Despite cold temperatures in many parts of the country, children still spend time outside on the playground swinging, climbing, sliding and running in the winter months. While the spring and summer months may seem like the most popular time for such outdoor recreation, playgrounds are often used by children year-round. In many areas, that can mean playgrounds are in use throughout four seasons, including periods of snow, sleet, rain, sun, freezing temperatures, high winds and everything else that Mother Nature sends our way.

Throughout the seasons and during all kinds of weather conditions, playground safety surfaces must be able to withstand the elements. The surface should always remain soft enough to cushion a child's fall—no matter the weather. A study by the National Program for Playground Safety (NPPS) indicates that 79 percent of playground injuries occur as the result of a fall in which the surfacing material was inappropriate or inadequate. Unfortunately, not all playground surfacing materials are designed to keep kids safe, and certain weather conditions—such as freezing temperatures—can increase the chance for injury.

Playing in a Winter Wonderland

Many parents may not know that schools across the country have specific policies stating that if wind chills are above a certain level, students are allowed to play outside on the playground equipment. For example, one school in the Chicago area requires outside recess on the playground when the wind chill is above 10 degrees.

At these low temperatures, a playground safety surface made of wood mulch or engineered wood fiber may not provide children with the proper fall height protection required to avoid a serious injury.

These materials can absorb and retain water, and when temperatures fall, the water freezes. That means that safety surfaces made from wood mulch or engineered wood fiber can literally be frozen solid, providing inadequate to no fall protection. This problem is compounded if the playground doesn't allow for adequate drainage. Water can collect within the wood mulch and freeze and remain frozen even when the top layer has thawed in the spring time. A probe can be used at various points in the playground during the springtime to determine when the safety surface has fully thawed and returned to offering optimum head impact protection.

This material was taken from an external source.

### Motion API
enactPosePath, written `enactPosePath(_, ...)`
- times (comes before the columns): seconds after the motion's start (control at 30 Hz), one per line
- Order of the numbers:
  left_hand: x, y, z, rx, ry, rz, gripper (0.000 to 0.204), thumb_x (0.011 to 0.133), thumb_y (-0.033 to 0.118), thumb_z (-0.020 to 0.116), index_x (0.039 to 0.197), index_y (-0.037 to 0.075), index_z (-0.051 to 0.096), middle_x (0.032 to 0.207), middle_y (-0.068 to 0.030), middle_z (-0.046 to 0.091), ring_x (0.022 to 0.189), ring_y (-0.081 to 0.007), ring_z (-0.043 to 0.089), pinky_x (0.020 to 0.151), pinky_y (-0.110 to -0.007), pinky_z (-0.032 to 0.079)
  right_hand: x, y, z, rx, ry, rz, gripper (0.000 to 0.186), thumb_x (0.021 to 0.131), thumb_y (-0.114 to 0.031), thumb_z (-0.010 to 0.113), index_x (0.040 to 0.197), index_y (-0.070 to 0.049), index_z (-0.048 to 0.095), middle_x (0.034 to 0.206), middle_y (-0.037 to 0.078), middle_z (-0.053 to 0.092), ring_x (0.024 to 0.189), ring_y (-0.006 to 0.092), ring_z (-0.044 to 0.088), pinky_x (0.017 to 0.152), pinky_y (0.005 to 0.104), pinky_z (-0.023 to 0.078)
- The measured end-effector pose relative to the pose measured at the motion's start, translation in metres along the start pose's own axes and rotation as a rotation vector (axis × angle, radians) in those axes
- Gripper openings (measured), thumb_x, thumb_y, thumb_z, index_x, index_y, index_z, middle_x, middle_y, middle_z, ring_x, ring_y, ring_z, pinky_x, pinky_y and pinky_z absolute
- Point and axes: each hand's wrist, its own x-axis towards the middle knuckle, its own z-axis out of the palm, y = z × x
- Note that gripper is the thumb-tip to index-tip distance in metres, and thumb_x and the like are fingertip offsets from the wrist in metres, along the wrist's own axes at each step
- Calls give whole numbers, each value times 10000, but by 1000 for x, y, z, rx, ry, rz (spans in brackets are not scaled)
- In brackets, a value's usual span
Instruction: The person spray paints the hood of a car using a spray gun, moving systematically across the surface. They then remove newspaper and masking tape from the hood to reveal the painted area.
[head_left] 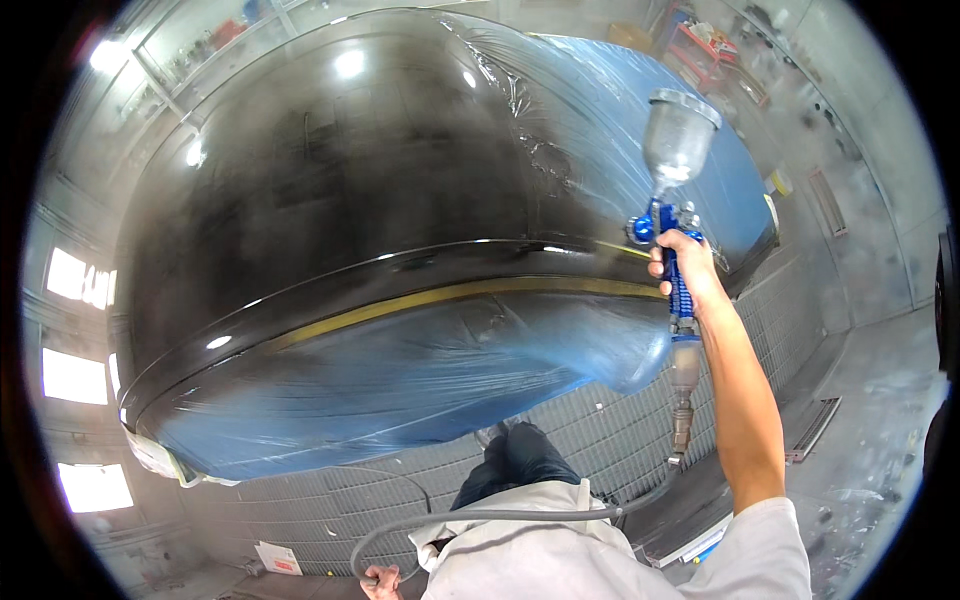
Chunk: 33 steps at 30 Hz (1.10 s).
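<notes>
My right hand (690, 262) is closed around the handle of a spray gun (660, 214), arm stretched out to the right. The gun has a blue metal body, a silver cup (680, 140) on top and a cloudy cylindrical fitting (685, 365) below the grip. It is held up at the right end of a glossy black car body panel (350, 180). At the lower edge, my left hand (381, 582) grips a grey air hose (520, 515), which loops across my body toward the gun's lower end.
Blue masking film (400, 400) covers the car below the panel, and more film (610, 110) lies at the far right. Yellow tape (430, 297) edges the panel. Underfoot is a floor grating (590, 435). A red shelf (705, 50) stands at the back right. Bright windows (75, 375) line the left wall.
</notes>
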Motion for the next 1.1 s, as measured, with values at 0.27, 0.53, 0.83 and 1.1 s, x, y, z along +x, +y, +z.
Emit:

The Consumer Product Safety Commission (CPSC) recommends that a playground safety surface provide sufficient head impact protection for the equipment on site. The surface must provide a minimal risk of a critical brain injury if a child were to fall from the highest point on the playground equipment. A critical brain injury is defined as a fractured skull and loss of consciousness for at least 12 hours with non-recoverable brain damage. This is determined by a test called the ASTM F1292.

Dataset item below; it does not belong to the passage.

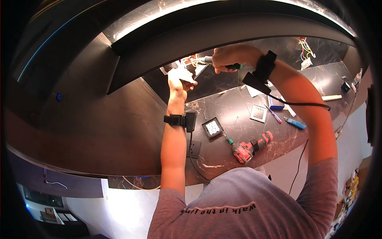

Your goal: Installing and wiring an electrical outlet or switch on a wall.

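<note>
Up at the wall under the dark shelf, my left hand [178, 84] is closed around a white electrical fitting [184, 75], overexposed by the bright light. Red, yellow and white wires [193, 61] come out of the wall just above it. To the right, my right hand [227, 59] grips a hand tool with a green end [236, 66] and a grey front part that points left toward the wires. The fingers hide most of this tool, so its kind is unclear. Both wrists wear black strapped devices with cables.
On the dark marble counter lie a red and black cordless drill [242, 153], a black-framed socket plate [213, 128], a white frame [258, 113], a screwdriver [274, 115] and a blue utility knife [295, 123]. More loose wires [305, 53] hang at right. The dark shelf [223, 30] overhangs my hands.
</note>
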A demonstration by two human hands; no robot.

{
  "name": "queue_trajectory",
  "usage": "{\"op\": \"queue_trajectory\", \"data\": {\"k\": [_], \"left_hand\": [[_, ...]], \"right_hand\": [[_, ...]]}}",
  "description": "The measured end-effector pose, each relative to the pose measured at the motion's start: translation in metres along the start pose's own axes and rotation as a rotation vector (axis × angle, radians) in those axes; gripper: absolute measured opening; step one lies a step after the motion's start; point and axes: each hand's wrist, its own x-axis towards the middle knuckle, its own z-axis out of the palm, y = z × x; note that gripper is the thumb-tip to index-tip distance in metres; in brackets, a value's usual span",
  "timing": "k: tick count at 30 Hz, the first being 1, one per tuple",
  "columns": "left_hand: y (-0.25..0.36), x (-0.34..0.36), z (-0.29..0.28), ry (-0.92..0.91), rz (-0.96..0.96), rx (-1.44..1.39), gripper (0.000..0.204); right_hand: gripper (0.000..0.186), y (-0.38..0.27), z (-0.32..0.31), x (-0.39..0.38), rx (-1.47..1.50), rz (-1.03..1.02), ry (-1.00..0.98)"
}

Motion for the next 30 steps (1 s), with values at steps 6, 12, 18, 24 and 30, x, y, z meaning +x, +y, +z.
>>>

According to the CPSC and the ASTM F1292 test, the maximum allowable score a playground surface can receive is a Head Injury Criterion (HIC) of 1,000. At a HIC of 1,000, there is a 2 percent chance of death and an 8 percent chance of a critical brain injury. A HIC of 0 results in no injury—the lower the number the better.

How dangerous can wood mulch and engineered wood fiber be? Head impact testing was conducted per ASTM F1292 standards on the wood mulch safety surface at playgrounds when the ambient temperature was nearly 10 degrees Fahrenheit. When frozen wood mulch was tested, it surpassed the 1,000 mark from as low as 2 feet. At just under 5 feet, 7 inches, the HIC was 1,800, which correlates to a 10 percent chance for death and a 45 percent chance of a critical brain injury after a head impact.